◆ Data segment
[Start of Attachment]

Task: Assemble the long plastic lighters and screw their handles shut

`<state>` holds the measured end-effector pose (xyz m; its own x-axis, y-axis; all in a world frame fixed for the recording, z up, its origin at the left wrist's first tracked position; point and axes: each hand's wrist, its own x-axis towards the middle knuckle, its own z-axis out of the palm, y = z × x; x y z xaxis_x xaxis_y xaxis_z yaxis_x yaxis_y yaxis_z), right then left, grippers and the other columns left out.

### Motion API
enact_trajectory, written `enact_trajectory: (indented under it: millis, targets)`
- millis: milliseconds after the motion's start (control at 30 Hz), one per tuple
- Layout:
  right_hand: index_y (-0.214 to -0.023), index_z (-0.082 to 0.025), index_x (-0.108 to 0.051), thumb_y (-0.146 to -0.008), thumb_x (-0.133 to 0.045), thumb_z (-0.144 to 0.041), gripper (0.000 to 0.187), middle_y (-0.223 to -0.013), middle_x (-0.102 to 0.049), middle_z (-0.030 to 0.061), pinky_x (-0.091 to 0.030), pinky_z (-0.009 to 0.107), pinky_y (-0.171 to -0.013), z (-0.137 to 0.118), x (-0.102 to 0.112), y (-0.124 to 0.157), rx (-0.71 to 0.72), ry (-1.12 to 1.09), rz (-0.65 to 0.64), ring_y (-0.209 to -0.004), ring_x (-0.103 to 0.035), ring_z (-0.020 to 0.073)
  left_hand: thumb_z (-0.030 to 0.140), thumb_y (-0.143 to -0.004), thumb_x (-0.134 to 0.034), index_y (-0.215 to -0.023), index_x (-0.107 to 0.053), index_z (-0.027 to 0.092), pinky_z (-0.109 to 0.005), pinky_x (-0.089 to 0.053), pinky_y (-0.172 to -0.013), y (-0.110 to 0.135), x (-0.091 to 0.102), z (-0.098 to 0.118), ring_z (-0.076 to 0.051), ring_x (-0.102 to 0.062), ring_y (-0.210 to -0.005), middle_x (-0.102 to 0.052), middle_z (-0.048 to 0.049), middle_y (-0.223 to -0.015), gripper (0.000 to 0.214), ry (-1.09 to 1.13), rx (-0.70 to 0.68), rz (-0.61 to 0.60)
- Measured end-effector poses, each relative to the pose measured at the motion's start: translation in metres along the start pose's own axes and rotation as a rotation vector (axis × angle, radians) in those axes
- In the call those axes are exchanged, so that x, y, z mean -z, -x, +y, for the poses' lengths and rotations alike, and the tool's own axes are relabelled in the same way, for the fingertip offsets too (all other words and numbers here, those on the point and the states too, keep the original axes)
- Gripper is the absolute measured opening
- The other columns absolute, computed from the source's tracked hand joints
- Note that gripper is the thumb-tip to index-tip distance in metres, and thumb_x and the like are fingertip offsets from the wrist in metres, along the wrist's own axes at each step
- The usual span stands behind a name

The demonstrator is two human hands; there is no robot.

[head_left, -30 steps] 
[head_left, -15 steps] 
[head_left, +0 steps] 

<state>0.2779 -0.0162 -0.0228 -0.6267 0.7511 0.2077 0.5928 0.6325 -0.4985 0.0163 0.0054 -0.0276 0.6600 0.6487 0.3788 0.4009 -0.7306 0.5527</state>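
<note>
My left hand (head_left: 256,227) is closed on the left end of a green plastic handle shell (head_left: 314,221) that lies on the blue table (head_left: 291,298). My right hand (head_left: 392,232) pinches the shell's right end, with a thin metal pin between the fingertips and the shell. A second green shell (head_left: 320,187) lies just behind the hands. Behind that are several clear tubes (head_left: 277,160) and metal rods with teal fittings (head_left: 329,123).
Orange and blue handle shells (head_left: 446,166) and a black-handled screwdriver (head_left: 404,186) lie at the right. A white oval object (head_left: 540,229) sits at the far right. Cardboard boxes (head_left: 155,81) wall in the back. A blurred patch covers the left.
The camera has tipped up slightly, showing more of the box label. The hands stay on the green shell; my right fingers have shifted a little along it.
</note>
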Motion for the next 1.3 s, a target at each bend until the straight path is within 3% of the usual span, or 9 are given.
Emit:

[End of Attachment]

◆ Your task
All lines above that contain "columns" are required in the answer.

◆ Result
`<state>` holds the measured end-effector pose (xyz m; its own x-axis, y-axis; all in a world frame fixed for the recording, z up, its origin at the left wrist's first tracked position; point and axes: each hand's wrist, its own x-axis towards the middle knuckle, its own z-axis out of the palm, y = z × x; x y z xaxis_x xaxis_y xaxis_z yaxis_x yaxis_y yaxis_z), right then left, grippers and the other columns left out.
- The other columns absolute, computed from the source's tracked hand joints

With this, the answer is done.